Work task: For this exercise, repeat exactly the lines below starting at the line holding "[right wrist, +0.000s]" and ending at the line holding "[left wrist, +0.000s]", both included, with no extra lines and no pictures.

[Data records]
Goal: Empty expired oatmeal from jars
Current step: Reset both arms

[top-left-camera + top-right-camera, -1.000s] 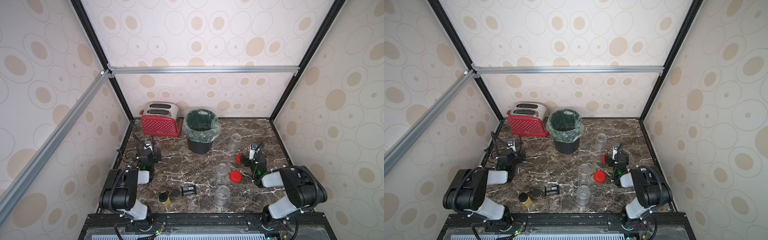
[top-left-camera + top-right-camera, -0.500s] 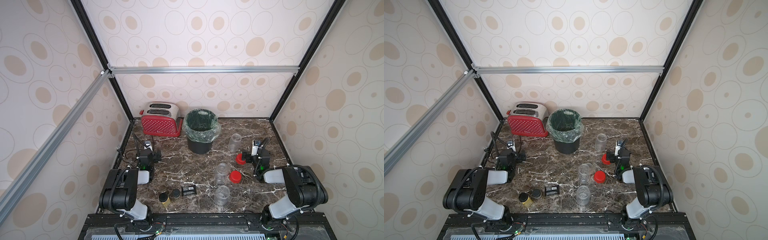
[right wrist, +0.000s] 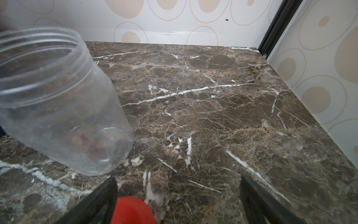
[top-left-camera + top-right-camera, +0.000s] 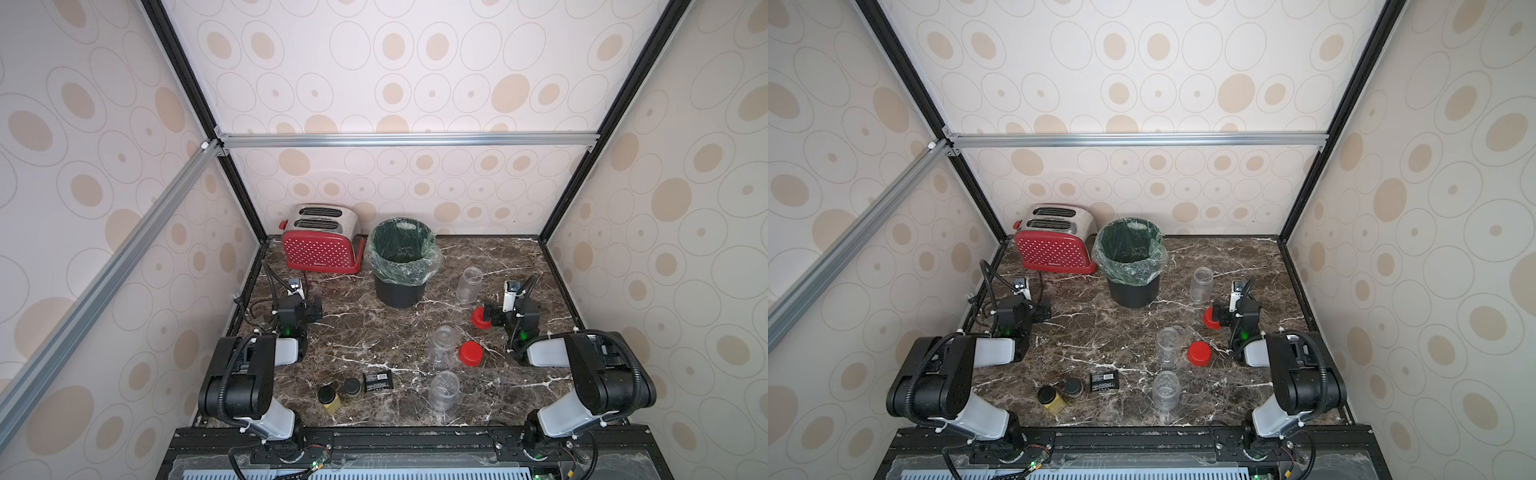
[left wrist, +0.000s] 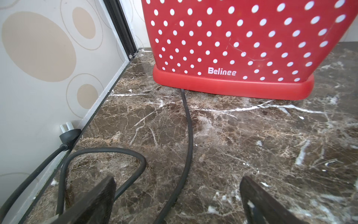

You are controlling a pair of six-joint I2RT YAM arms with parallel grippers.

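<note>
Three risks from here, my read.
1. The right pincer (image 3: pixel 178 182) stands wide and grips nothing. A red lid (image 3: pixel 133 209) lies on the worktop (image 3: pixel 213 116) just beside one finger, not clamped. A sideways swing would likely shove that lid away.
2. The far jar (image 3: pixel 58 100) stands near that pincer. It is uncapped and looks empty, so it is light, and a brush could tip or roll it.
3. The left pincer (image 5: pixel 177 182) is also wide and empty, low over the toaster cord (image 5: pixel 188 126). Closing or dragging here could snag the cord and tug the toaster (image 5: pixel 232 48).

Task's thing: no oatmeal shows in any jar, and the walls look only cloudy. The inside of the bin (image 4: pixel 399 291) is too dark to tell whether it went there. Emptying looks done or nearly so.

Counts, from a top view:
- Jars: 3, all upright and lidless. The far jar is near the bin, the middle jar (image 4: pixel 442 347) is mid-worktop, and the near jar (image 4: pixel 444 390) is toward the front edge.
- Red lids: 2. One is at the right pincer; the second lid (image 4: pixel 470 354) is just beside the middle jar, and I can't tell if they touch.
- Bin: 1, with a green liner.
- Toaster: 1.
- Small black-lidded jars: 2, the yellow spice jar (image 4: pixel 329 399) and the dark spice jar (image 4: pixel 352 387), side by side.
- Black packet (image 4: pixel 378 381): 1.
- Arms: 2.
</note>
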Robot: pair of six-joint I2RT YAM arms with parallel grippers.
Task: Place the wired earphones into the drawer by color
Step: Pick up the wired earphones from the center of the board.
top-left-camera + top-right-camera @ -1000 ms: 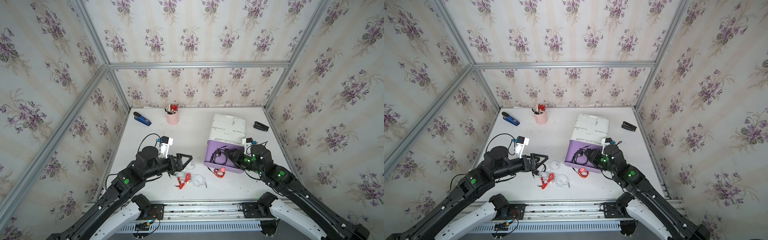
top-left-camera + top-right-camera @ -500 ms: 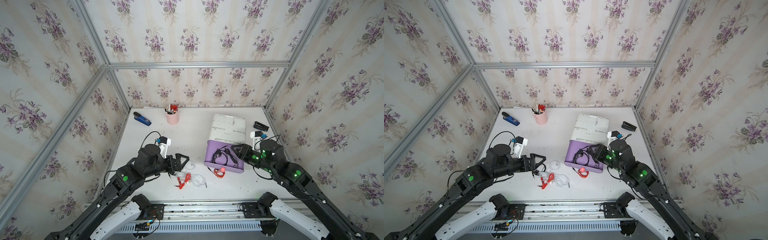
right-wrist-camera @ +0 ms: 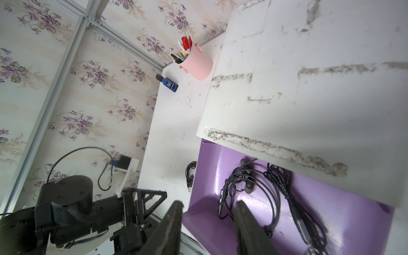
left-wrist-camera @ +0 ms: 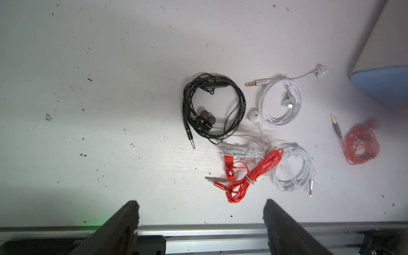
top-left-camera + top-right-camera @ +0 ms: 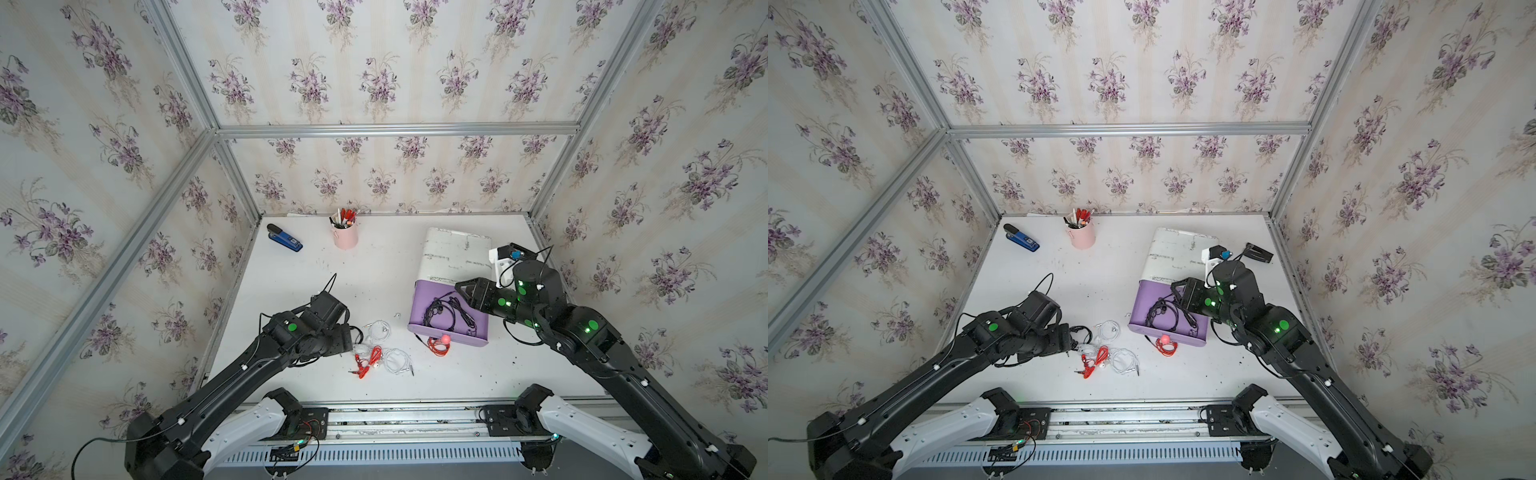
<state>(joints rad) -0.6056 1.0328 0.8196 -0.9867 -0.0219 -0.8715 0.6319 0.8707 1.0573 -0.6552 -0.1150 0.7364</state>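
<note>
Grippers both empty. Left gripper [image 4: 201,212] spread wide, hovering over the table; black bundle [image 4: 214,108] is the closest earphone set, just right of it, clear of both fingers. Right gripper [image 3: 207,209] parted partway, nothing between the fingers, hovering above the open purple drawer [image 5: 419,303]; black cord [image 3: 249,192] lies in the drawer below, not touched.

Count on the table: one black, two red, two white. First red bundle [image 4: 249,176] sits tangled against the near white coil [image 4: 293,170]; second red bundle [image 4: 359,145] lies alone at the drawer front, by the pink knob [image 5: 445,338]. Far white coil [image 4: 280,101] is just right of the black. One loose white strand with an earbud runs between; can't tell whose. Drawer holds black only; one set or two, can't tell.

White cabinet [image 5: 457,253] behind the drawer. Far side: one pink pen cup [image 5: 345,237], one blue stapler [image 5: 284,241], one small black item [image 5: 1258,252] far right. Table [image 5: 374,274] white, speckled dark. Floral wallpaper on the walls, aluminium frame.
</note>
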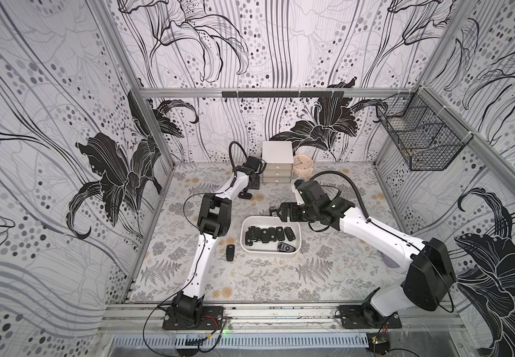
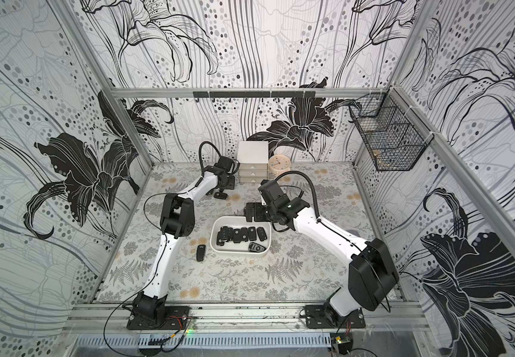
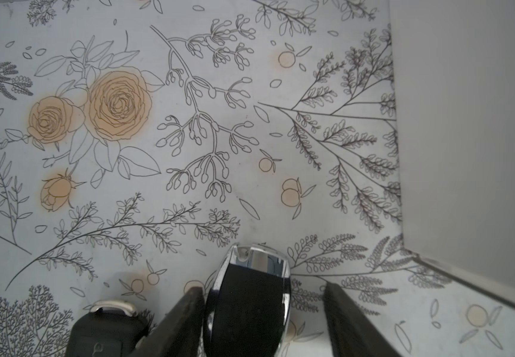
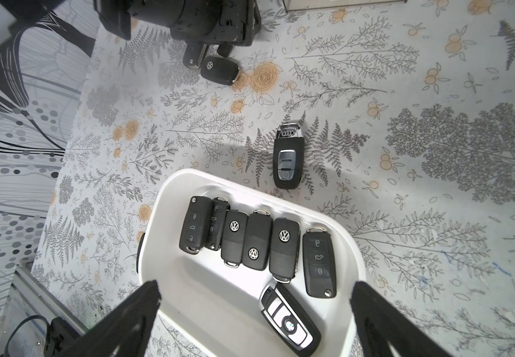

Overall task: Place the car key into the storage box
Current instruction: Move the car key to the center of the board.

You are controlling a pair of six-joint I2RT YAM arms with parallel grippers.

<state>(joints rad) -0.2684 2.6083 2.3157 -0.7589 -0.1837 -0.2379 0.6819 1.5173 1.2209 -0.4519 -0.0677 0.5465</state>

Output below:
[right wrist, +0.000s] 
[top-left-camera + top-right-camera, +0.000s] 
[left wrist, +0.000s] 

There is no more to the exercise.